Alugadoras de carro... não havia. O Ninocas conhecia alguém que fazia esses biscates: alugava um Ford Cortina, aí com vinte anos, já sem amortecedores, folga de mais de meia volta na direção, mas andava, foi-me muito útil e também paguei bastante por ele!
Uma tarde saí de Luanda, contra todas as advertências possíveis e quis dar uma volta pelo Cacuaco e lagoa do Panguila onde tantas vezes tinha ido caçar. No regresso meti um pouco pelo interior, estradas, aliás picadas, de terra, pelo Quifangondo, e num cabeço encontrei um pequeno aglomerado. Muita criança e adultos ficaram espantados de verem aparecer um carro, e com um branco, sozinho, lá dentro. Rodearam o carro, sempre amistosos, chamaram o chefe que era o “delegado do partido” (estrutura ainda soviética). Conversámos um pouco e num outro cabeço mais adiante eu via, acima do capim, umas manchas azuis. Estranho! O que é aquilo? – É dos bugres! – Dos bugres? – Sim.  Eu só conhecia essa palavra do Brasil que significa mais ou menos “indígena não cristão”, o que nada tinha a ver com Angola. Veio então a explicação:
- Os bugres, depois que acabou a União Soviética foram todos embora, e deixaram ali aquelas máquinas!
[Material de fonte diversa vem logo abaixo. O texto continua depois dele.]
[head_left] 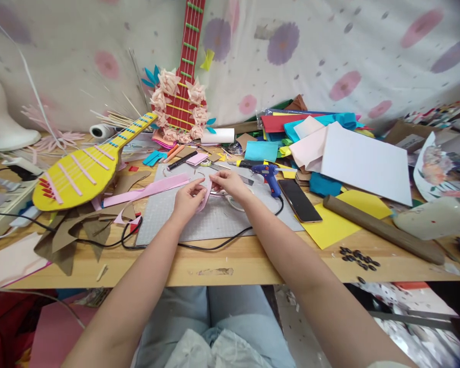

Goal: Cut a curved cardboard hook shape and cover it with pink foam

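Observation:
My left hand (187, 198) and my right hand (230, 183) meet over a grey cutting mat (218, 220) and pinch a narrow pink foam strip (206, 198) between their fingertips. A longer pink foam strip (147, 190) lies flat on the mat to the left of my left hand. Behind my right hand rests a blue glue gun (269, 175), its black cord (214, 245) looping across the mat's front edge.
A yellow foam guitar (84, 171) lies at left, a red one with paper flowers (184, 102) leans on the wall. A phone (299, 200), a brown roll (383, 229), yellow sheets (329, 225), white paper (366, 162), dark beads (358, 258) and brown cutouts (74, 237) crowd the wooden table (230, 266).

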`<state>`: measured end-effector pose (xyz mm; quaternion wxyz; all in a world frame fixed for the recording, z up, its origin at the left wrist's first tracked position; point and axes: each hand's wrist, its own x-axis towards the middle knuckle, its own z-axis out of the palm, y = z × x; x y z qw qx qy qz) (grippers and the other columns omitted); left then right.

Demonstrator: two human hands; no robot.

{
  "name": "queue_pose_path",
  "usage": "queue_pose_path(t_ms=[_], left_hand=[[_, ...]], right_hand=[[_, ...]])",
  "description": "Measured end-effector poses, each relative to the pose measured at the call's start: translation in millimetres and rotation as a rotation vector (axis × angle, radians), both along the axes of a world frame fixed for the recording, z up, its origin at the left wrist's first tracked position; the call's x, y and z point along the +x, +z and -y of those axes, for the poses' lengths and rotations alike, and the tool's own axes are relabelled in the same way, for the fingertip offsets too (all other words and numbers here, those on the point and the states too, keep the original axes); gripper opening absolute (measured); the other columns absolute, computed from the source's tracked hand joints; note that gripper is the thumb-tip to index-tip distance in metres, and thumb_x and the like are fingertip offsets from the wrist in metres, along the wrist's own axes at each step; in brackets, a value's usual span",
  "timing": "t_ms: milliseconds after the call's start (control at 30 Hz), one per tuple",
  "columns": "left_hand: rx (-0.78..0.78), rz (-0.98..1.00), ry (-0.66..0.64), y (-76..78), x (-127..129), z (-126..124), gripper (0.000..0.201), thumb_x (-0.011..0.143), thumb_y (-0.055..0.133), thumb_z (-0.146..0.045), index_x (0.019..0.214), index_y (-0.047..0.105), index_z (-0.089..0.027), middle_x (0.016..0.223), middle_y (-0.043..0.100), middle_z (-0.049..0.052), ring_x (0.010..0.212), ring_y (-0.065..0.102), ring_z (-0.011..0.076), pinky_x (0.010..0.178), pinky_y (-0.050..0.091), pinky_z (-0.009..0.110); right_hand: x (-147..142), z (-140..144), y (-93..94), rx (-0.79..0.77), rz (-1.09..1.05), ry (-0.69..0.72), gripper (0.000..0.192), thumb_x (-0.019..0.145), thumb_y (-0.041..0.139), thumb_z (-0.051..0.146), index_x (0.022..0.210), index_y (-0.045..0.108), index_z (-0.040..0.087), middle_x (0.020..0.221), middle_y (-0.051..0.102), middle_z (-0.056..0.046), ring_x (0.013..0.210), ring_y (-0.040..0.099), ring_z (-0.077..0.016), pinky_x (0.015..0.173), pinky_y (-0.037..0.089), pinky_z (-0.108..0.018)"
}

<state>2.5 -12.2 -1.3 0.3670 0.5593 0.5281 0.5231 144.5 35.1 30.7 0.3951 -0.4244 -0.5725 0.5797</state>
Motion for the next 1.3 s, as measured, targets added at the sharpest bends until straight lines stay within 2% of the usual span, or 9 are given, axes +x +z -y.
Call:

Entendido. Búlgaros, que tinham ido para Angola “ensinar” os angolanos a trabalhar a agricultura com máquinas. Uma imensa vigarice. Eles que nada, nada, sabiam de agricultura em clima tropical! Não ensinaram nada, não produziram nada, o povo evitava o contato com eles, tanto que estava, não proibido, mas implícito, que ninguém tocaria naquelas máquinas que ali ficram a enferrujar. Sempre deu para a URSS explorar um pouco mais os pobres africanos.
Estava nessa altura a trabalhar em Luanda, no Pão de Açúcar, um querido sobrinho, o João Carlos. Voltávamos, sábado de manhã da Ilha e fomos mandados parar por dois polícias, com duas motos novinhas, Harley Davidson, fardamento novíssimo, ar triunfal. Pediram os documentos, tudo estava em ordem e foram embora. Pararam pouco adiante para fazerem “banga” com dois colegas que estavam com as fardas podres bem como o carro. Ao passarmos ali mandam-nos outra vez parar. –Seu guarda, o senhor parou-nos agora mesmo alia atrás. – Ah! Tudo bem. Então tenham um ótimo fim de semana!
Domingo, para despedida, com o meu amigo Ninocas fomos à Ilha comprar marisco para o almoço em casa dele. Umas lagostas, muitas gambas, um precinho aceitável, umas garrafas de vinho. A empregada, que creio que era para TODO o serviço, pôs a mariscada na chapa.... e surgiu o milagre das coisas boas!
Despedi-me de Angola, com o coração partido pelo estado em que o país se encontrava, mantive algum contato com o meu amigo que um dia emudeceu. Deve ter ido descansar o que tanto merecia, mas deixou muita saudade.
Só lá voltei, de barco, quatorze anos depois.